Australia in November 2020

In brief

  • Temperatures during November were warmer than average for most of Australia, except southwest Western Australia
  • Both the national mean maximum and mean minimum temperature were the warmest on record for November
  • Rainfall was below average for Australia overall, despite above average rainfall in parts of northern, western, and southern Western Australia
  • Rainfall was well below average for southeastern Queensland, northeastern New South Wales, and Tasmania; for Tasmania it was the ninth-driest November on record

Temperatures

The national mean temperature for November was the highest on record for Australia as a whole, at 2.47 °C warmer than average (previous record was +2.07 °C in 2014).
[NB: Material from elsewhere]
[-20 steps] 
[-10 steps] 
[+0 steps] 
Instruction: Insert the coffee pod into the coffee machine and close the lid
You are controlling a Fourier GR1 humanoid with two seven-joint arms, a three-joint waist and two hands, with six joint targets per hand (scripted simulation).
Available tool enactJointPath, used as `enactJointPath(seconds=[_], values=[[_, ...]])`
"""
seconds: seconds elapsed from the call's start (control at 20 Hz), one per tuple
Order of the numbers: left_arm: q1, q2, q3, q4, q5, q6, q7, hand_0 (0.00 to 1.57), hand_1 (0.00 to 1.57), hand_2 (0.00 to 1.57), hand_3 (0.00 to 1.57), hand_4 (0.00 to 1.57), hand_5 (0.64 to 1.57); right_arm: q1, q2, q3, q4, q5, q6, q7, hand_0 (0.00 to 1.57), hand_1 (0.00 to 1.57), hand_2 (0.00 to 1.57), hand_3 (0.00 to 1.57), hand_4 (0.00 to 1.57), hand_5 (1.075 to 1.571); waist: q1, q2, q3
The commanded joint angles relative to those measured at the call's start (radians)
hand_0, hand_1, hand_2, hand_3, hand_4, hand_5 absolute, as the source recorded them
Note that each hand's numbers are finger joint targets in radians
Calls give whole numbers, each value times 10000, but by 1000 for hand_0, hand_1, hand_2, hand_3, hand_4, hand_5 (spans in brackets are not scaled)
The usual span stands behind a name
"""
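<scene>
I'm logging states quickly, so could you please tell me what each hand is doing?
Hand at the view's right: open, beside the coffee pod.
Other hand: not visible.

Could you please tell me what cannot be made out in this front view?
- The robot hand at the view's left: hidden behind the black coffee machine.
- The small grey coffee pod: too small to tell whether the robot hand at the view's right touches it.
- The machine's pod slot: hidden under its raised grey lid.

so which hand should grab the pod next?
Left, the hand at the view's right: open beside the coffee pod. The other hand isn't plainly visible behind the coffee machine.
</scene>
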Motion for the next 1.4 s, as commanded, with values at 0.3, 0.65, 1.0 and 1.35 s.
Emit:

Both mean maximum and mean minimum temperatures were above the highest on record for November at 2.90 °C and 2.04 °C above average, respectively. All states and the Northern Territory had both mean maximum and mean minimum temperatures amongst the top ten on record for November.

Maximum temperatures for November were above or very much above average across the majority of Australia, and warmest on record in a large area of the centre of the continent. The mean maximum temperature for the month was cooler than average for the southern half of the west coast of Western Australia.

The mean minimum temperature for the month was above or very much above average for most of Australia, although mean minimum temperatures were close to average for much of the west of Western Australia, and some pockets of south-east Queensland and north-east New South Wales, and the Cape York Peninsula.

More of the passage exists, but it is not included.